Spent some time earlier dipping into the interesting chapter 11 of the 2nd edition of Observing and Measuring Double Stars (Argyle R.W, ed). I have mentioned the author’s work before; a one Christopher Taylor, who has been observing ultra tight binary stars from central England since the 1960s using a 12.5 inch F/7.04 Calver reflector. On page 135 Taylor mentions something of great interest to me;
It is probably in part the lack of such training and consequent failure to distinguish the seeing blur( the gross image outline) from the still visible Airy nucleus which is responsible for the persistent myth that seeing limits ground level resolution to 1 arc second at best, and is certainly the origin of some of the more spectacularly absurd figures one sees quoted for alleged image size.This author’s experience of typical conditions at a very typical lowland site may be of some interest in this context: using a 12.5 in Newtonian at 400 feet elevation (130m) in central England, an equal 0.75 arc second pair (such as η CrB in May 2000) is steadily separated by a clear space of dark sky at 238x in seeing of only III to II (Ant.)
You don’t say!
Time: 23:41 BST: After waiting for a suckerhole to appear in the clouds, I finally got a glimpse of the system (it’s dead easy to find!) for about 90 seconds, but enough to witness yet another clean split of the stars. Power 570x. Much better than last night. Steady image with plenty of dark sky separating them.
n = 4
I believe Taylor is telling the truth. My observations so far match his.

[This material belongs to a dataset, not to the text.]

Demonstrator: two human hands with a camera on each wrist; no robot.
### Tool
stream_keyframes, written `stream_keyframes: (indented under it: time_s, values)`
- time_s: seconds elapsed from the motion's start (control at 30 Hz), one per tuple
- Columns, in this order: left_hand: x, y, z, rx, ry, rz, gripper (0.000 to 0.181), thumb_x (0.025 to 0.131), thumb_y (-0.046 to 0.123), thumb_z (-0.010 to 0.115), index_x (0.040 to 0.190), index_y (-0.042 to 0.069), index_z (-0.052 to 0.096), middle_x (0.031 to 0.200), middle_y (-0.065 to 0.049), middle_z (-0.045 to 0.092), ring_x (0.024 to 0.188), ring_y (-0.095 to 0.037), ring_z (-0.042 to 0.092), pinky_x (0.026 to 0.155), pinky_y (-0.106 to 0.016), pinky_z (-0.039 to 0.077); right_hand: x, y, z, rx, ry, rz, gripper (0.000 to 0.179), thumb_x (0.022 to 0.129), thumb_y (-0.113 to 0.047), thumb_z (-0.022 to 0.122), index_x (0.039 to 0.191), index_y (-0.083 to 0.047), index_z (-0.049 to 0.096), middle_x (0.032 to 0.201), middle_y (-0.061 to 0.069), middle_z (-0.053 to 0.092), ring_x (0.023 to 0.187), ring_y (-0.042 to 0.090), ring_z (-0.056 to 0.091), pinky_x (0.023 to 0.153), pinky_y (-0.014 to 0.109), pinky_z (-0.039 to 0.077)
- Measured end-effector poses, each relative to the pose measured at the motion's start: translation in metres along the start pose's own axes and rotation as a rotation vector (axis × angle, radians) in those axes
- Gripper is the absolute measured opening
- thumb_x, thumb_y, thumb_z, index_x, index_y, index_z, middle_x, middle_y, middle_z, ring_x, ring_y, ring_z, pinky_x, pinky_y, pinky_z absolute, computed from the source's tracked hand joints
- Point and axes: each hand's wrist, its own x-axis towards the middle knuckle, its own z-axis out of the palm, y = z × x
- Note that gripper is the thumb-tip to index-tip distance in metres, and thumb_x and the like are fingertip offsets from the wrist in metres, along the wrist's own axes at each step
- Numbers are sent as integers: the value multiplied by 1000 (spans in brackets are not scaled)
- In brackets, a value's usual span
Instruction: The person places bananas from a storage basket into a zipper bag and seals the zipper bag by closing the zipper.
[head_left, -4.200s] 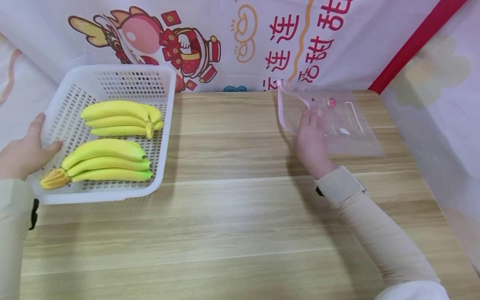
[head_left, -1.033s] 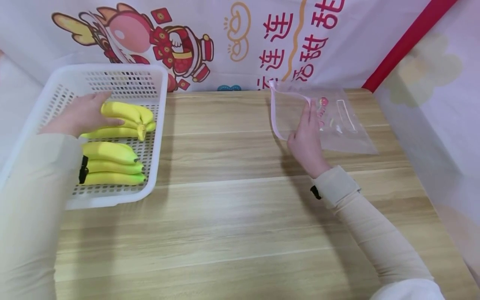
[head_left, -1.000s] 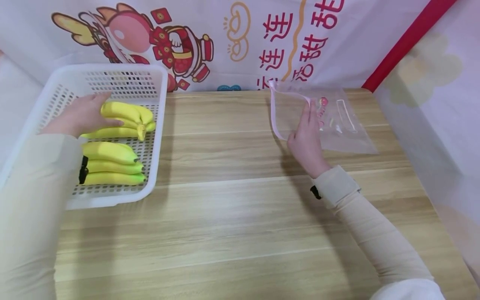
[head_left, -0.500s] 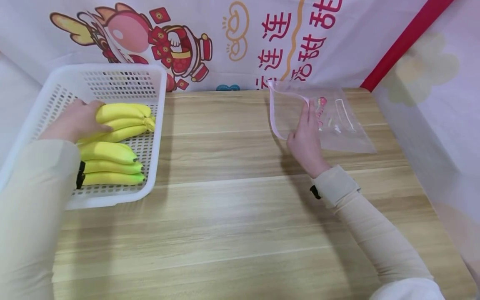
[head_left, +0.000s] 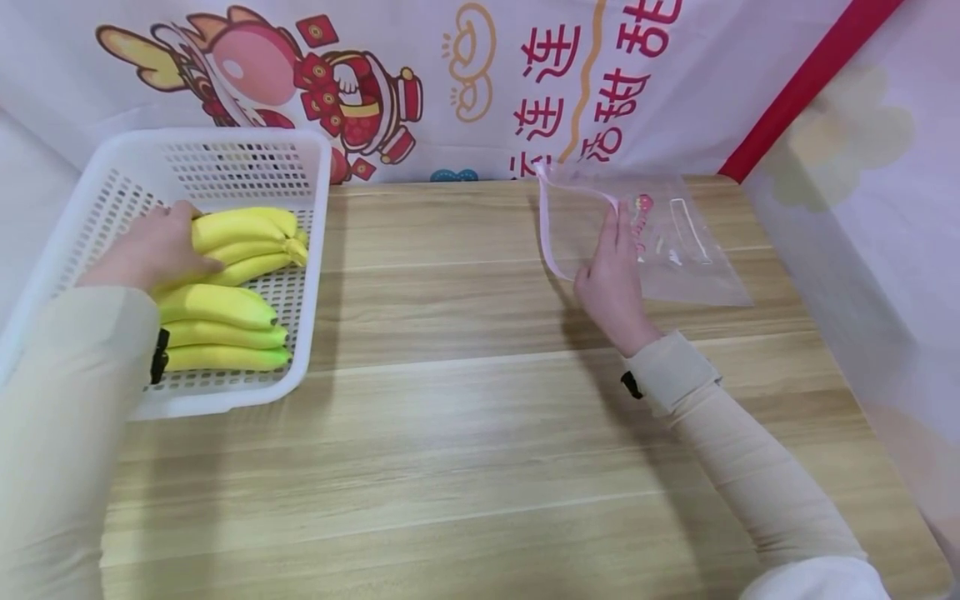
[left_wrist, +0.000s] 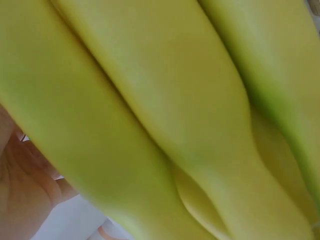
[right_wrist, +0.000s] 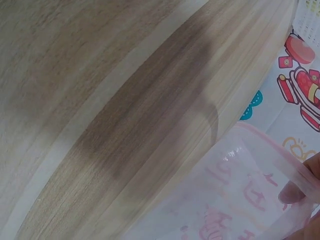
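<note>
Left hand (head_left: 156, 248) grips far bananas (head_left: 249, 235), right hand (head_left: 613, 293) pinches ziplock bag (head_left: 663, 262) by table's far edge (head_left: 420, 193); slack grip might drop 'em.

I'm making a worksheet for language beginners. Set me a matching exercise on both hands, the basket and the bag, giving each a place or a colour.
Column one
1. Left hand
2. Right hand
3. Basket
4. Bag

Column two
A. White, with many small holes
B. At the mouth of the bag
C. See-through, with a pink edge
D. On the bananas

Right pairs: 1-D, 2-B, 3-A, 4-C
</note>
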Motion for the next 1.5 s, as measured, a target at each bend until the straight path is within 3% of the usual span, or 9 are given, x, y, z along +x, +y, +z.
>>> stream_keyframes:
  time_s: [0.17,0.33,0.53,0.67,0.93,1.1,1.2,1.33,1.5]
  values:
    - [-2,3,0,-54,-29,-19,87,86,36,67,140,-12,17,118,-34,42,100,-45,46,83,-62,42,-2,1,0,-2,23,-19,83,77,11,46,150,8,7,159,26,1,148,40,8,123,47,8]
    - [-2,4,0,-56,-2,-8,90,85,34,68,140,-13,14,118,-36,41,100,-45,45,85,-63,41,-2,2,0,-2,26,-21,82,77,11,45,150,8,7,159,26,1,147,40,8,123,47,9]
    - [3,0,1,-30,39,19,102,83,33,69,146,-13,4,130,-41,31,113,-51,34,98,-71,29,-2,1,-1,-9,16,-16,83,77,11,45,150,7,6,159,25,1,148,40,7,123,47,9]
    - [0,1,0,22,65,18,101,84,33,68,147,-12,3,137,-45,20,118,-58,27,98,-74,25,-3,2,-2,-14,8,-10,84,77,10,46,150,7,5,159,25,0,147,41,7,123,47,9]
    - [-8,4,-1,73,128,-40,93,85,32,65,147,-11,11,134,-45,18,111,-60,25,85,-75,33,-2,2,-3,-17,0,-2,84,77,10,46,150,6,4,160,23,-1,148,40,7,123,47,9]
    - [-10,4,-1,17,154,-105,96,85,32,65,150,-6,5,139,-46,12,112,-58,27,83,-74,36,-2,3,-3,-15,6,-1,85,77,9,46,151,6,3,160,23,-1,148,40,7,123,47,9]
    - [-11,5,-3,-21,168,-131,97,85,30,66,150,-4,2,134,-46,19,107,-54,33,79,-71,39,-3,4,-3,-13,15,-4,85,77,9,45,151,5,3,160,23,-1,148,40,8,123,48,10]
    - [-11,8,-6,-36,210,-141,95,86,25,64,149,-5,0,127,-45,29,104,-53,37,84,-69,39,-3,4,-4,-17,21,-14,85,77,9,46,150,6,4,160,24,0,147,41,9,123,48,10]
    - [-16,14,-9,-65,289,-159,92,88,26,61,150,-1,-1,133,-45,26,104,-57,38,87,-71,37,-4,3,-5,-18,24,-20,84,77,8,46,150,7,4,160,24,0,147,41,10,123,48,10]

I would warmly encourage others to participate in this high resolution experiment. A 10 or 12 inch Dob should do the trick, and don’t worry about how much the instrument set you back. As far as I’m concerned the cheaper the better!
Vere dignum et iustum est.
If you’ve been following my blogs, you’ll be well aware that I’ve been chasing Lambda Cygni for a few years now. The 8 inch f/6 Newtonian has resolved the pair well, but only on the best nights (Ant I), but the 12 inch f/5 seems to show this spectacle of nature routinely at Ant III or better. I think Taylor is on to something here. Allow me to couch what I think he’s saying in the simplest possible terms:
With a modest gain in aperture, separating these stars is easier because there will always be moments in fair to average seeing conditions for the larger aperture to split them. It’s pretty much analogous to the idea that a larger aperture shows planetary details better even in fairly rough seeing because nature provides opportunities to let those details pop into view, if only for a few fleeting moments. Shimples!